Hacker News new | comments | show | ask | jobs | submit login

This has nothing to do with Reader. We were tackling a spammer and inadvertently took action on the root page of digg.com.

Here's the official statement from Google: "We're sorry about the inconvenience this morning to people trying to search for Digg. In the process of removing a spammy submitted link on Digg.com, we inadvertently applied the webspam action to the whole site. We're correcting this, and the fix should be deployed shortly."

From talking to the relevant engineer, I think digg.com should be fully back in our results within 15 minutes or so. After that, we'll be looking into what protections or process improvements would make this less likely to happen in the future.

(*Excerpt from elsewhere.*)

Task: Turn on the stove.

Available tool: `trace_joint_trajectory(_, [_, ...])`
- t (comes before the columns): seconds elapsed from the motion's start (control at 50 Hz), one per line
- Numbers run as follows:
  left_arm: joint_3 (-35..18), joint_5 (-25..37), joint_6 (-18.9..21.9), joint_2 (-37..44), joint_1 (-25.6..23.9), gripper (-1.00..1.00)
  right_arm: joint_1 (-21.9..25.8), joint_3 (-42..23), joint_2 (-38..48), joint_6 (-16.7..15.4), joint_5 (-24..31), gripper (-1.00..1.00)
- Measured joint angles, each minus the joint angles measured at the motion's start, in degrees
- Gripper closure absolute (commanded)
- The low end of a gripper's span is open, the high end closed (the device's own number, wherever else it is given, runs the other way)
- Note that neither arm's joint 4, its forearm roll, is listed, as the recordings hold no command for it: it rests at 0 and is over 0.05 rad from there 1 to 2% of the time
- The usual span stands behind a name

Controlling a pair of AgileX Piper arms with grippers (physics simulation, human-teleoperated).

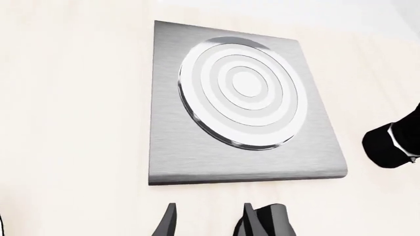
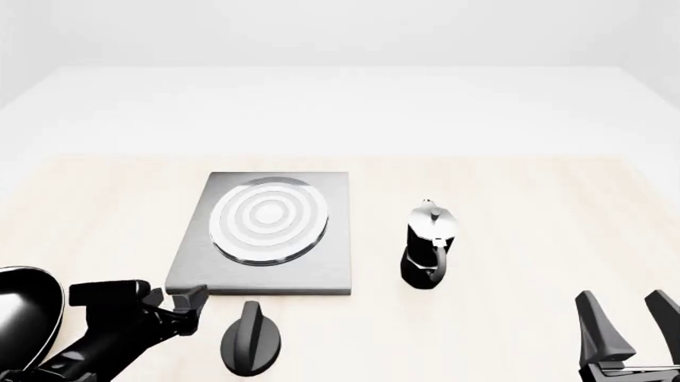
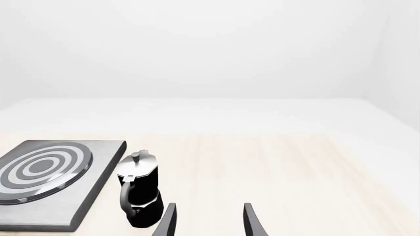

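The stove (image 2: 274, 231) is a flat square brushed-grey slab with concentric burner rings, lying left of centre on the table. It fills the left wrist view (image 1: 243, 103) and shows in the right wrist view (image 3: 46, 177). Its separate black round knob (image 2: 251, 341), with a raised ridge, sits on the table in front of the slab. My left gripper (image 2: 191, 306) is open and empty, just left of the knob and at the slab's near left corner. In the left wrist view, a dark shape beside one finger (image 1: 276, 219) seems to be the knob. My right gripper (image 2: 620, 296) is open and empty at the near right.
A small black-and-silver moka pot (image 2: 429, 243) stands upright just right of the stove. It also shows in the right wrist view (image 3: 139, 189) and at the edge of the left wrist view (image 1: 394, 145). The table (image 2: 531, 207) is pale wood.
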Motion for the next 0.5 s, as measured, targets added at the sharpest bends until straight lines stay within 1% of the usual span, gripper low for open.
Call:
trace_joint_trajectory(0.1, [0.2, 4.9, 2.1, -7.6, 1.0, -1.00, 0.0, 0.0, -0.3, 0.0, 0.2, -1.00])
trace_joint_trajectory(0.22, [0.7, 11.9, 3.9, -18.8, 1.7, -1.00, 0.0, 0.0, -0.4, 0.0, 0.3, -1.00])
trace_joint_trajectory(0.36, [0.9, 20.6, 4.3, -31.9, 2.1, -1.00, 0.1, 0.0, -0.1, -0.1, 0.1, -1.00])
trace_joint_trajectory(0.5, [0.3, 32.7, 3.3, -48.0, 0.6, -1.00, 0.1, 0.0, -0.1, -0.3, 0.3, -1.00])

Added: I believe Digg is fully back now.




If this would happen to a less popular site, what chances does a site-owner have of getting attention to this problem, and getting it fixed?

-----


None.

Even if you know people within Google, there's so much fear of allegations of impropriety that employees are too afraid to even ask the appropriate team if there's a possible mistake that they should look at.

-----


Hey relix, it took an unfortunate chain of corner cases for this to happen, and for this situation it was actually more likely for the corner cases to hit a larger site rather than a less popular site.

In general, when a member of the webspam team directly applies a manual webspam action against a site, we also drop a note to the site owner at http://google.com/webmasters/ . That helps the site owner tell whether something is going on with manual spam vs. just algorithmic ranking. Then any site can do a reconsideration request at the same place or post in our webmaster forum at https://productforums.google.com/forum/#!forum/webmasters .

People like to scrutinize Google, so I've noticed that writing a "Google unfairly penalized me" blog post typically makes its way to us pretty often.

-----


Hi Matt,

That doesn't match my experience. Could you explain the penalty against onlineslangdictionary.com?

Showing citations of slang use[1] caused what appears to be an algorithmic penalty. The correlation between showing citations and the presence of a penalty is apparent:

http://onlineslangdictionary.com/static/images/panda/overvie...

Missing from those 3 charts is the one showing that citations were once again removed over 120 days ago, yet the penalty remains. It would appear that the algorithmic penalty was turned into a manual penalty.

I've followed all procedures including those listed in your comment, without resolution.

[1] By citations of slang use, I mean short (1-3 sentence) attributed excerpts of published works, shown within the appropriate definitions, as evidence of the correctness of those definitions. All citations were gathered and posted by hand.

-----


Hi Walter, the only manual webspam action I see regarding onlineslangdictionary.com is from several years ago (are you familiar with a company called Web Build Pages or someone named Jim Boykin?), but that no longer applies here.

You're affected by a couple algorithms in our general web ranking. The first is our page layout algorithm. See http://googlewebmastercentral.blogspot.com/2012/01/page-layo... or http://searchengineland.com/google-may-penalize-ad-heavy-pag... for more context on that. In particular, comparing a page like http://onlineslangdictionary.com/meaning-definition-of/compy to a page like http://www.urbandictionary.com/define.php?term=Pepperazzi... , your site has much more prominent ads above the fold compared to Urban Dictionary.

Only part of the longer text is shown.